PHOENIX -- Animal massage therapy is not veterinary medicine, insist a group of Arizona animal massage therapists who are suing the state.
Three animal massage practitioners jointly filed a lawsuit against the Arizona State Veterinary Medical Examining Board in March, arguing that state regulators are unconstitutionally preventing them from doing their jobs.
The board filed a motion for the lawsuit's dismissal, and both sides presented arguments July 16 in Maricopa County Superior Court. The judge has yet to make a decision.
The case has raised the issue of whether animal massage should be considered veterinary medicine. The practitioners who filed the lawsuit argue that the statute defining veterinary medicine is overly broad and that animal massage is a separate discipline.
Celeste Kelly, a plaintiff, said she is privately certified and has been practicing equine massage therapy for nearly a decade in Tucson. Kelly said someone reported her to the board, and she received a cease-and-desist letter in 2012. Despite receiving another one, she continues to practice. It's her job and a primary source of income, she said.
Kelly said her work isn't advertised as a replacement for veterinary care.

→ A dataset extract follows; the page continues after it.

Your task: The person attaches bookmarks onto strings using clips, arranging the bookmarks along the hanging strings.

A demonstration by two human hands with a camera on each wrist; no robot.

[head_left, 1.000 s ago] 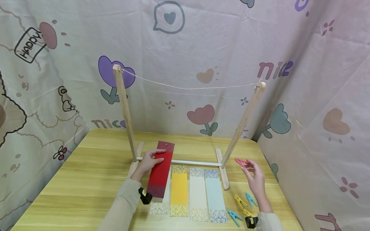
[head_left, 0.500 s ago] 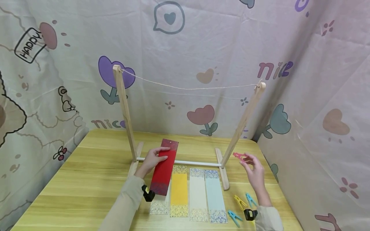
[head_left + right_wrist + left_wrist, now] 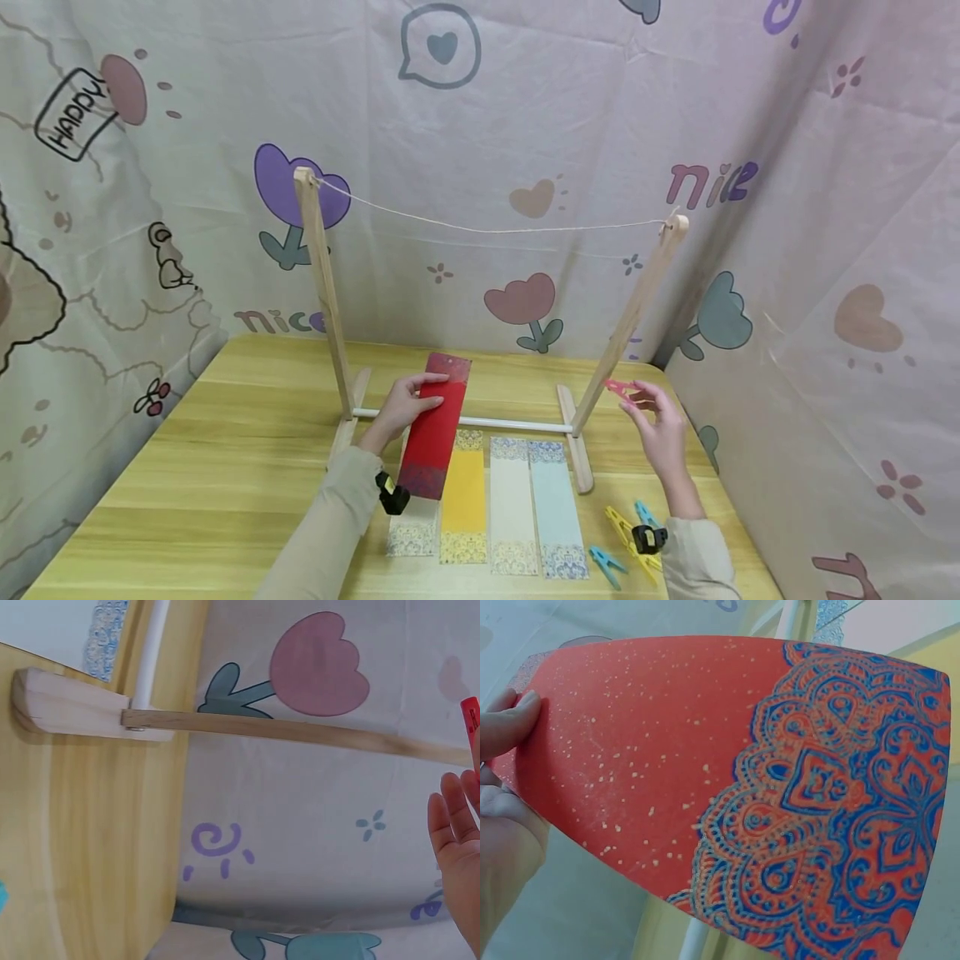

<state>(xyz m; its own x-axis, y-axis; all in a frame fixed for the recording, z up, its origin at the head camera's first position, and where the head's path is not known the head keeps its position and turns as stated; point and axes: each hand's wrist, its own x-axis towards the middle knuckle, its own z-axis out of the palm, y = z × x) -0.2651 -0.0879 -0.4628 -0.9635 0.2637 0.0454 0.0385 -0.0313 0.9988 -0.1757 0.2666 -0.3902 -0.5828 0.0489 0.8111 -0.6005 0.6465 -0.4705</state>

Veterinarians have even referred patients to her, Kelly added.
``This is not prescribing medicine. This is not setting bones. This is not diagnosing diseases,'' Kelly said. ``As far as they're concerned, it's not the practice of veterinary medicine.''
But the board maintains that it can act regulate animal-care practices such as massage because the board has a legitimate interest in public health and safety, according to arguments made in court documents.

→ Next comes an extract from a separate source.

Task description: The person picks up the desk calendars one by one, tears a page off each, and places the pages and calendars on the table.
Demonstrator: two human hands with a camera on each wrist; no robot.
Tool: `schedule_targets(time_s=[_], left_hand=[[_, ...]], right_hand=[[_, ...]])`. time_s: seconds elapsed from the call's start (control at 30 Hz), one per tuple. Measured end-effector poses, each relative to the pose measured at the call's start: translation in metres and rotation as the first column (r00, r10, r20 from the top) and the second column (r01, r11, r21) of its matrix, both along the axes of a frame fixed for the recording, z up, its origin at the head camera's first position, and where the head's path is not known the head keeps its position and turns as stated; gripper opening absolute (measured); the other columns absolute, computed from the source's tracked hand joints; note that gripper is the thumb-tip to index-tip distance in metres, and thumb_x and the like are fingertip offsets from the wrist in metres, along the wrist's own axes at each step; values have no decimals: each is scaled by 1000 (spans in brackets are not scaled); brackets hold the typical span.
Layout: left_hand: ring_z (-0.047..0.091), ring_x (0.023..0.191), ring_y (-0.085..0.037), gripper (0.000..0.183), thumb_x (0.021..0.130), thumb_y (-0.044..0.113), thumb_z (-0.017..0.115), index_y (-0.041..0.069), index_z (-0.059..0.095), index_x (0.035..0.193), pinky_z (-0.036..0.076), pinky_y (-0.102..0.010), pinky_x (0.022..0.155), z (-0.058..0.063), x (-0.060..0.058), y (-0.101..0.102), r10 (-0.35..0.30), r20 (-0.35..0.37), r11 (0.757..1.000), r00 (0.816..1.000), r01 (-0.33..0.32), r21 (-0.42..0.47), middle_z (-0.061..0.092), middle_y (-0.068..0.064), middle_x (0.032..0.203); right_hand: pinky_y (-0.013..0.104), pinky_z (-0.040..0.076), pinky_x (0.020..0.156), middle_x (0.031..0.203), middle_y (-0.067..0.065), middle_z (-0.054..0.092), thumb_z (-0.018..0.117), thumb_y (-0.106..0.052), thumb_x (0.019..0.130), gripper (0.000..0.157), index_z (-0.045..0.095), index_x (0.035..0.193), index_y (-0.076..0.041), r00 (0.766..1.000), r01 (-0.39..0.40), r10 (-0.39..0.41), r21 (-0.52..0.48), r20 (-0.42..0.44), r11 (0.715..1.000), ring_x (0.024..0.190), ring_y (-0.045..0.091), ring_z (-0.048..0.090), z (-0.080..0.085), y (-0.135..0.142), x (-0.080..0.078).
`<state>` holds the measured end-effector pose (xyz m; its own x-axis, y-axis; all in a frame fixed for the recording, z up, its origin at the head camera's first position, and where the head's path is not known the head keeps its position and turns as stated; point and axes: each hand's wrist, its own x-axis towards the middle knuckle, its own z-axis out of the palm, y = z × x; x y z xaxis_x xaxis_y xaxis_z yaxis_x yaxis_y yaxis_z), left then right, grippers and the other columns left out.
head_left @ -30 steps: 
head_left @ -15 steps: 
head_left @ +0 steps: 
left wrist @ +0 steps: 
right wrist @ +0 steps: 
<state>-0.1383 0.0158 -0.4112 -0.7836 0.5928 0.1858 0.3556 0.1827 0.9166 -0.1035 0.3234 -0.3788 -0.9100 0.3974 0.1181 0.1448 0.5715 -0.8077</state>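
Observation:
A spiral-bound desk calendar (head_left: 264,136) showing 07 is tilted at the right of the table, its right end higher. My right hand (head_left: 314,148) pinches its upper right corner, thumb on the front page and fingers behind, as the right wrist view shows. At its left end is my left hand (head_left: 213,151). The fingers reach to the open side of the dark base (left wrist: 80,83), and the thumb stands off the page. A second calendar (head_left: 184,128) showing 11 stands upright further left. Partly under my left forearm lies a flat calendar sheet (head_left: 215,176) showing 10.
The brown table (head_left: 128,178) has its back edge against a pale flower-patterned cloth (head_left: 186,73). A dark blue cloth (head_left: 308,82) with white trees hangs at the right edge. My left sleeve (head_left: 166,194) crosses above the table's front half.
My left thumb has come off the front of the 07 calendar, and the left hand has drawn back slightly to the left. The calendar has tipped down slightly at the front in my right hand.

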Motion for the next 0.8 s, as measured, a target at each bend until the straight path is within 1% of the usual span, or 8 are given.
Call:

In the motion to dismiss the lawsuit, Assistant Attorney General Mary Williams, who is representing the board, said the law allows the board to regulate most animal-care practices. The state Legislature ``broadly defined the practice of veterinary medicine to include administering any treatment, method or practice and performing any manipulation'' for an animal, she said in the motion.

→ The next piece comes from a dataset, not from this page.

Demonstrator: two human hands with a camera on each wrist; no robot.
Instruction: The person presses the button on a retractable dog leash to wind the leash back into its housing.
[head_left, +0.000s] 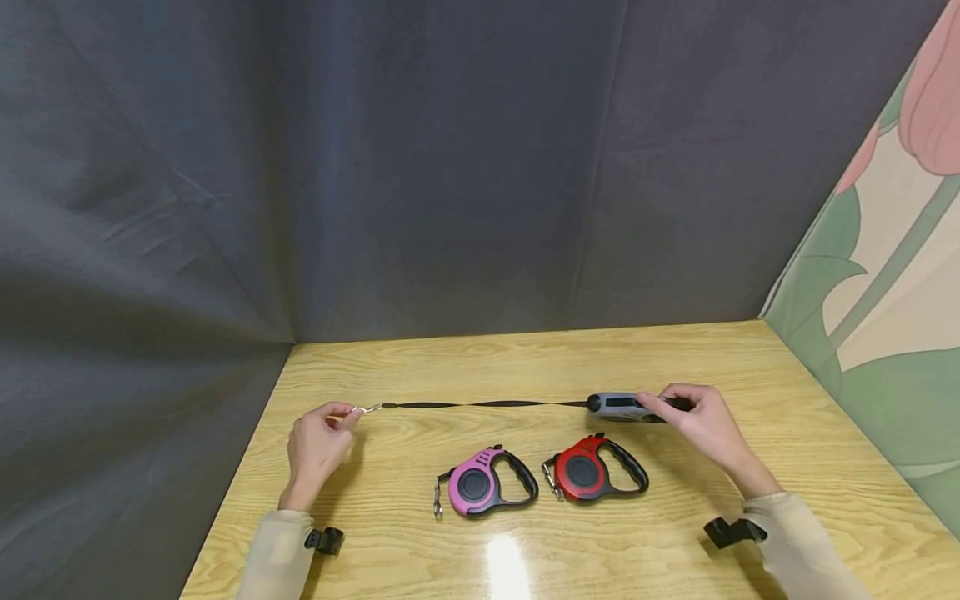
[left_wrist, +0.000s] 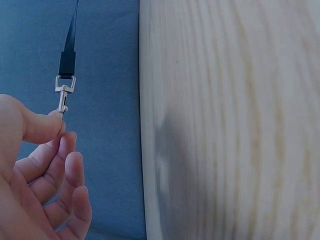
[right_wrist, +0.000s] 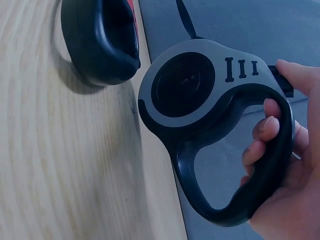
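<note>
My right hand (head_left: 701, 421) grips the black handle of a grey retractable dog leash (right_wrist: 182, 112), its fingers through the loop and the thumb at the black button on top. A black strap (head_left: 487, 404) runs out of the casing to the left, taut above the table. At its far end is a silver snap hook (left_wrist: 63, 97), which my left hand (head_left: 317, 446) pinches between thumb and fingertips. Nearer to me lie a pink retractable leash (head_left: 480, 483) and a red one (head_left: 588, 471), both flat on the table with their hooks at the left.
The wooden table (head_left: 390, 550) has a dark grey curtain (head_left: 450, 183) behind it and along its left side. At the right hangs a flowered cloth (head_left: 885, 333). A black wrist mount (head_left: 326, 542) sits on the left sleeve, another (head_left: 731, 532) on the right.
</note>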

Williams also argued in the motion that the plaintiffs should bring their grievance to the Arizona Legislature, not the court system. Williams declined comment to The Associated Press.
Diana Simpson, an attorney for the nonprofit law firm Institute for Justice, is representing the massage practitioners. Simpson said her clients have a constitutional right to do their jobs. They are being treated unfairly, especially given that the field of equine dentistry is exempt from Arizona licensing but not animal massage, she said.
``Equine dentistry is just like animal massage in the sense that they're both traditional animal husbandry,'' Simpson said. ``They not this thing that you need a four-year degree and hundreds of thousands of dollars to do, especially when veterinary schools don't teach you to do either of these things.''
Jonathan Rudinger, president of the International Association of Animal Massage & Bodywork, agreed. ``Why would I want to learn to take care of tons of cows when all I want to do is massage dogs?'' Rudinger said.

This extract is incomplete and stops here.